■ **What needs to be done**:
Copy out the listing in full, exactly as written, but not its pictures.

......

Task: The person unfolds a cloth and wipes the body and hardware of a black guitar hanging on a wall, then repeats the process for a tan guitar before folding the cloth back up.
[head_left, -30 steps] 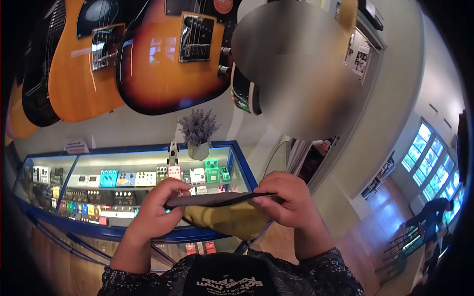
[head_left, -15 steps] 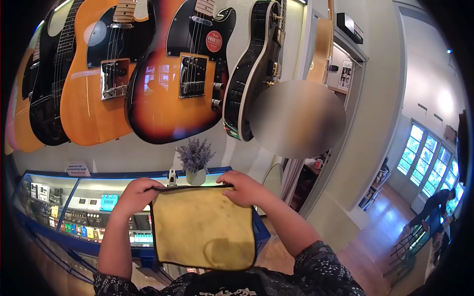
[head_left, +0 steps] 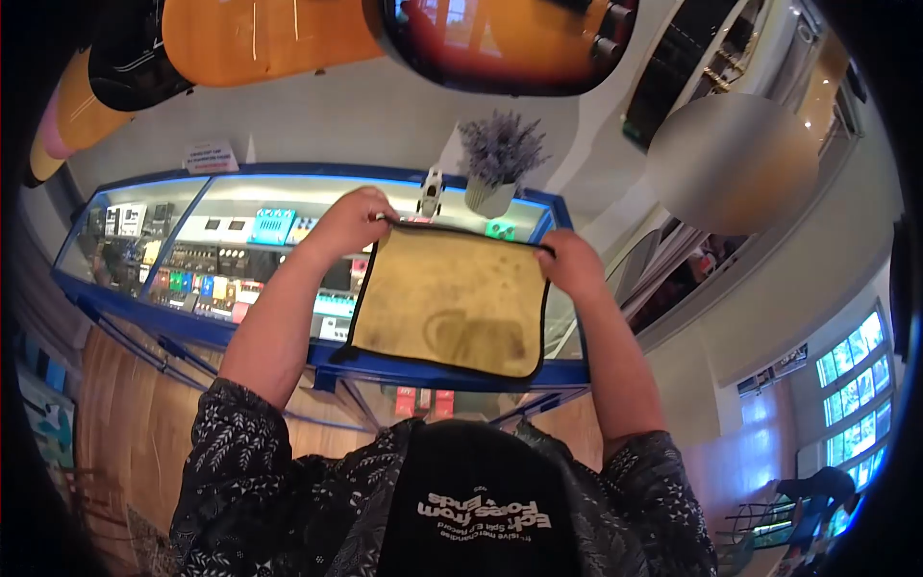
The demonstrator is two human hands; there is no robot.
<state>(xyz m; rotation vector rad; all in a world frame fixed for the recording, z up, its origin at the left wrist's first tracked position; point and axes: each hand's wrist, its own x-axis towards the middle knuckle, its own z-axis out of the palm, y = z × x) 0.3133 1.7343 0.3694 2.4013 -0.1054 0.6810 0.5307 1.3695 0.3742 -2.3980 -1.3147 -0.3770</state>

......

■ **Solution for this exercise**:
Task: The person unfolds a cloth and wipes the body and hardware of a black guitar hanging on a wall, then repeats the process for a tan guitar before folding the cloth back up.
[head_left, -30 steps] 
[head_left, -15 steps] 
[head_left, +0 steps] 
The demonstrator is two human hands; there is no robot.
<state>(xyz m; rotation vector rad; all in a world frame fixed for the recording, z up, its origin at the left wrist's first tracked position; point and axes: each hand's wrist, its own x-axis towards the middle knuckle, its own z-axis out of the palm, y = z × x) 0.3133 1.7343 0.3694 2.4013 -0.1054 0.6810 0.5307 1.3695 0.3742 -2.3980 -1.3147 -0.3770</state>

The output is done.